The task:
Please quote exactly the lines below from the line containing "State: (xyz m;" to the line containing "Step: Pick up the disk", both lines included, and nothing else.

*** Opening Source material ***

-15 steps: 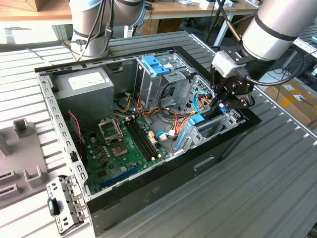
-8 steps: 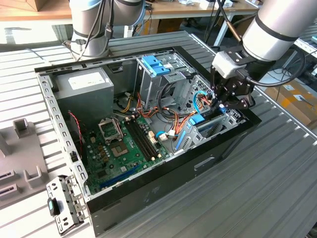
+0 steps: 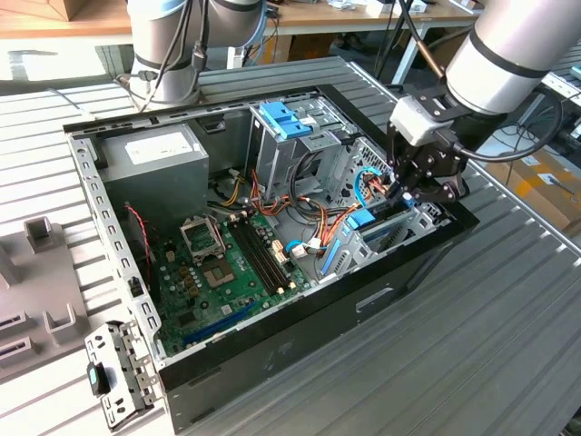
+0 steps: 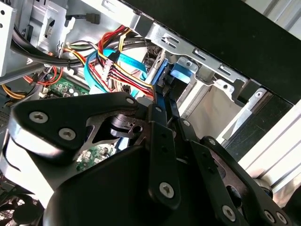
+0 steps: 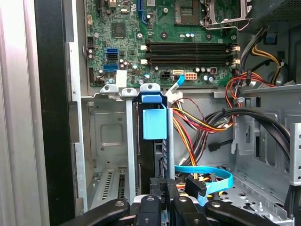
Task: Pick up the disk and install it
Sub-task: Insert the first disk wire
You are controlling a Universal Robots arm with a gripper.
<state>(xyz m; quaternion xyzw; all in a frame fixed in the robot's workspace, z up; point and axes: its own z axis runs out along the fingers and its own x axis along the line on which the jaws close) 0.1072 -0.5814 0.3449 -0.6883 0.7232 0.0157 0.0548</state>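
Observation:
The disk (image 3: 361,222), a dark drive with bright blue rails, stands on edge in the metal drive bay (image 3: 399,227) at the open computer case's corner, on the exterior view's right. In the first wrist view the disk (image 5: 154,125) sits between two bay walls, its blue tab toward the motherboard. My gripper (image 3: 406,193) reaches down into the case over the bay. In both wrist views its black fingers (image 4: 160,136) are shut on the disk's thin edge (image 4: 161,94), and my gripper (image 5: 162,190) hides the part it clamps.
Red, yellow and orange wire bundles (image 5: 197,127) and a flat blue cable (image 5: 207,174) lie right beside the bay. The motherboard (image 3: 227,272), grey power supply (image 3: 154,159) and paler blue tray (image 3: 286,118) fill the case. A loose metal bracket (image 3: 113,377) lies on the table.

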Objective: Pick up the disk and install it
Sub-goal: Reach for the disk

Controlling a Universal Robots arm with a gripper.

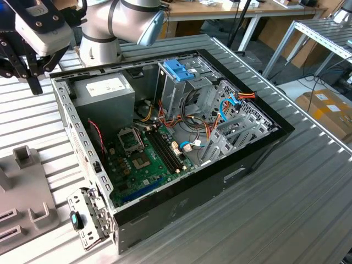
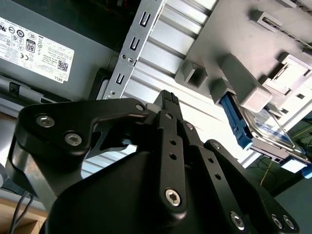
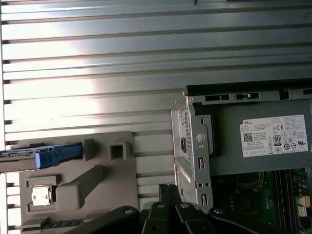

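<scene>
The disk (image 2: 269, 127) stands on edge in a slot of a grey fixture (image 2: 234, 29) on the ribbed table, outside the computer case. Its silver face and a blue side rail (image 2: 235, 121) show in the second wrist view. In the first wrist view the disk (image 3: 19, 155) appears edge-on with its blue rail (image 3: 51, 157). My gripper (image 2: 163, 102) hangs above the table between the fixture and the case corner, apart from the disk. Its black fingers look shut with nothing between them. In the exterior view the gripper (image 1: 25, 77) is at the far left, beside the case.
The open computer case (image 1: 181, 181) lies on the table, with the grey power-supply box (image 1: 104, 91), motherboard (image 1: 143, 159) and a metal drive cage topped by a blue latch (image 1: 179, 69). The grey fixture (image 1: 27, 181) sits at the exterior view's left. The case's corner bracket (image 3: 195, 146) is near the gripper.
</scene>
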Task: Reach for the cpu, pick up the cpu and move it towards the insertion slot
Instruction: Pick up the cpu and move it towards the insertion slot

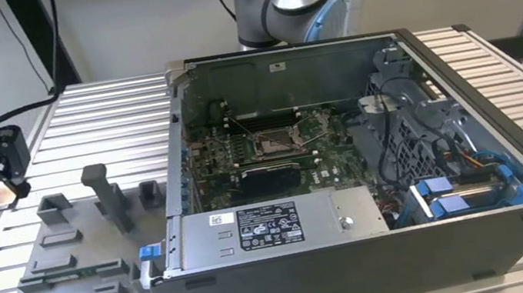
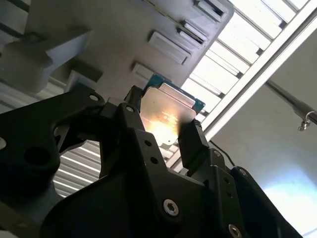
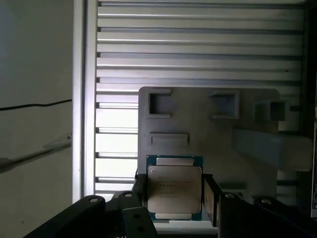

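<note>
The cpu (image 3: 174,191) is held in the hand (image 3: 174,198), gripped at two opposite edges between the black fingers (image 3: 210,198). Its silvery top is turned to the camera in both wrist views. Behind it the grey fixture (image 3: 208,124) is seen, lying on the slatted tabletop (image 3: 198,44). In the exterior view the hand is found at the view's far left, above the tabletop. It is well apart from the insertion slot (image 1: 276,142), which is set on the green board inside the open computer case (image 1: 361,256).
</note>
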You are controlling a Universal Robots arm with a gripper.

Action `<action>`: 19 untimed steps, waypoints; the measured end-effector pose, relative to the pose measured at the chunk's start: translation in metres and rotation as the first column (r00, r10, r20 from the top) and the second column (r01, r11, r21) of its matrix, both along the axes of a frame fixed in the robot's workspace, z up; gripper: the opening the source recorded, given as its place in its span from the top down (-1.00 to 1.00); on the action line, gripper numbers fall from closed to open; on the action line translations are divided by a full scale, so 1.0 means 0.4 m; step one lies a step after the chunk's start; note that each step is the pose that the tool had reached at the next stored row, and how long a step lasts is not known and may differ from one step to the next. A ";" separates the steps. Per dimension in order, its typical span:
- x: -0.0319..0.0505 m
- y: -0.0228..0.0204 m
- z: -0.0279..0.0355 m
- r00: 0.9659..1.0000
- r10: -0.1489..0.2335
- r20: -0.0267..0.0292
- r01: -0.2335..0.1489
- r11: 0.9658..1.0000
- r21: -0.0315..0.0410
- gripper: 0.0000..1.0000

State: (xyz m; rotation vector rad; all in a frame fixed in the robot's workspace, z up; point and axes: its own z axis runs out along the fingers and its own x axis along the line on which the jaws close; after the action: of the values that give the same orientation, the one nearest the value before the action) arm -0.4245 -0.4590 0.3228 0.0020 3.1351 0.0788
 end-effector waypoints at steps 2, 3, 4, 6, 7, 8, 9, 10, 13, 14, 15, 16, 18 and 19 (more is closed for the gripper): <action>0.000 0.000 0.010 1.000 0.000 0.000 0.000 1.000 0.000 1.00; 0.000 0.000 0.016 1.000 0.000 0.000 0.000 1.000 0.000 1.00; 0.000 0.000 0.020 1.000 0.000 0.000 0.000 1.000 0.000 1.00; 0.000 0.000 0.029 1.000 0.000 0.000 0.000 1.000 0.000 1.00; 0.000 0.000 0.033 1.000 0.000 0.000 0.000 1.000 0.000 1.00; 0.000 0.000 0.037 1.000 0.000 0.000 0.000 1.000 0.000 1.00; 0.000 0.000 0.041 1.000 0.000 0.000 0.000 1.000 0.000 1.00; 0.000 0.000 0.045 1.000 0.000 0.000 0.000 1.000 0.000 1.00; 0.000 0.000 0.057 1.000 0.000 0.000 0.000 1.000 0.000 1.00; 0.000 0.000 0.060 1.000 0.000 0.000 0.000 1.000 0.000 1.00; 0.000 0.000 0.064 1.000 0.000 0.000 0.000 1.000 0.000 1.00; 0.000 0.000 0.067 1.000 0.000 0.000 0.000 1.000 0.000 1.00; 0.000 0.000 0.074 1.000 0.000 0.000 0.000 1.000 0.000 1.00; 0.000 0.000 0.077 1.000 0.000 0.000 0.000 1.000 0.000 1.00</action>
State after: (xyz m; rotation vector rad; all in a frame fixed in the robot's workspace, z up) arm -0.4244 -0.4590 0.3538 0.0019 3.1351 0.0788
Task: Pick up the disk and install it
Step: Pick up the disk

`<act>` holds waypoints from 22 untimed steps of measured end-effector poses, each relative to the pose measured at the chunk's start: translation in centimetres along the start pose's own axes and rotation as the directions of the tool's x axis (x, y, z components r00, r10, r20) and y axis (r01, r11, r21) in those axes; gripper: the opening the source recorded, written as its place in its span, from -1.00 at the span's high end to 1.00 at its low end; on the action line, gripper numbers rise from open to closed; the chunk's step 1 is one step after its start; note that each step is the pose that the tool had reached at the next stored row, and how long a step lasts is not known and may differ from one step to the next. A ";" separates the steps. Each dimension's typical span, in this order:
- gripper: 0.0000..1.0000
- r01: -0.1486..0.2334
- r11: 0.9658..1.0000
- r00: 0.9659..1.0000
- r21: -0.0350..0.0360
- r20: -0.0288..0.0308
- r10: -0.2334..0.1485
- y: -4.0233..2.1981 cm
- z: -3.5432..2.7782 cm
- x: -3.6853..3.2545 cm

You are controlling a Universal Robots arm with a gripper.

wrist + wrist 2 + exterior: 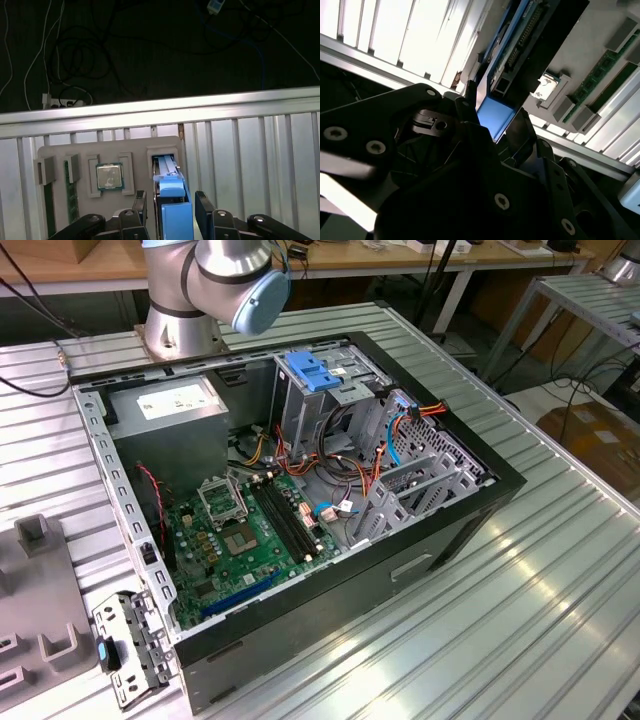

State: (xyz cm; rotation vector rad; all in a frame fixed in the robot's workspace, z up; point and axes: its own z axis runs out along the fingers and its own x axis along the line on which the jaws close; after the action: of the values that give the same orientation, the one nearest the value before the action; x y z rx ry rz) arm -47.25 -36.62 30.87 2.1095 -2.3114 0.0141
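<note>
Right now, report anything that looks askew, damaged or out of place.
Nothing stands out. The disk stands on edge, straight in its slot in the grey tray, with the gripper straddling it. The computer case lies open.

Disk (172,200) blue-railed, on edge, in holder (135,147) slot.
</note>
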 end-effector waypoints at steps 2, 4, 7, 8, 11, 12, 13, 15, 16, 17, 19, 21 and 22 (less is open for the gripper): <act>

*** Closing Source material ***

Final answer:
State: (xyz m; rotation vector rad; all in a frame fixed in the robot's workspace, z up; point and axes: its own z axis runs out along the fingers and its own x axis along the line on which the jaws close; after the action: of the values that give the same orientation, the one nearest the value before the action) arm -0.4245 -0.4590 0.3228 0.0020 3.1351 0.0788
 end-effector waypoints at steps 2, 3, 4, 6, 7, 8, 9, 10, 13, 14, 15, 16, 18 and 19 (more is closed for the gripper): <action>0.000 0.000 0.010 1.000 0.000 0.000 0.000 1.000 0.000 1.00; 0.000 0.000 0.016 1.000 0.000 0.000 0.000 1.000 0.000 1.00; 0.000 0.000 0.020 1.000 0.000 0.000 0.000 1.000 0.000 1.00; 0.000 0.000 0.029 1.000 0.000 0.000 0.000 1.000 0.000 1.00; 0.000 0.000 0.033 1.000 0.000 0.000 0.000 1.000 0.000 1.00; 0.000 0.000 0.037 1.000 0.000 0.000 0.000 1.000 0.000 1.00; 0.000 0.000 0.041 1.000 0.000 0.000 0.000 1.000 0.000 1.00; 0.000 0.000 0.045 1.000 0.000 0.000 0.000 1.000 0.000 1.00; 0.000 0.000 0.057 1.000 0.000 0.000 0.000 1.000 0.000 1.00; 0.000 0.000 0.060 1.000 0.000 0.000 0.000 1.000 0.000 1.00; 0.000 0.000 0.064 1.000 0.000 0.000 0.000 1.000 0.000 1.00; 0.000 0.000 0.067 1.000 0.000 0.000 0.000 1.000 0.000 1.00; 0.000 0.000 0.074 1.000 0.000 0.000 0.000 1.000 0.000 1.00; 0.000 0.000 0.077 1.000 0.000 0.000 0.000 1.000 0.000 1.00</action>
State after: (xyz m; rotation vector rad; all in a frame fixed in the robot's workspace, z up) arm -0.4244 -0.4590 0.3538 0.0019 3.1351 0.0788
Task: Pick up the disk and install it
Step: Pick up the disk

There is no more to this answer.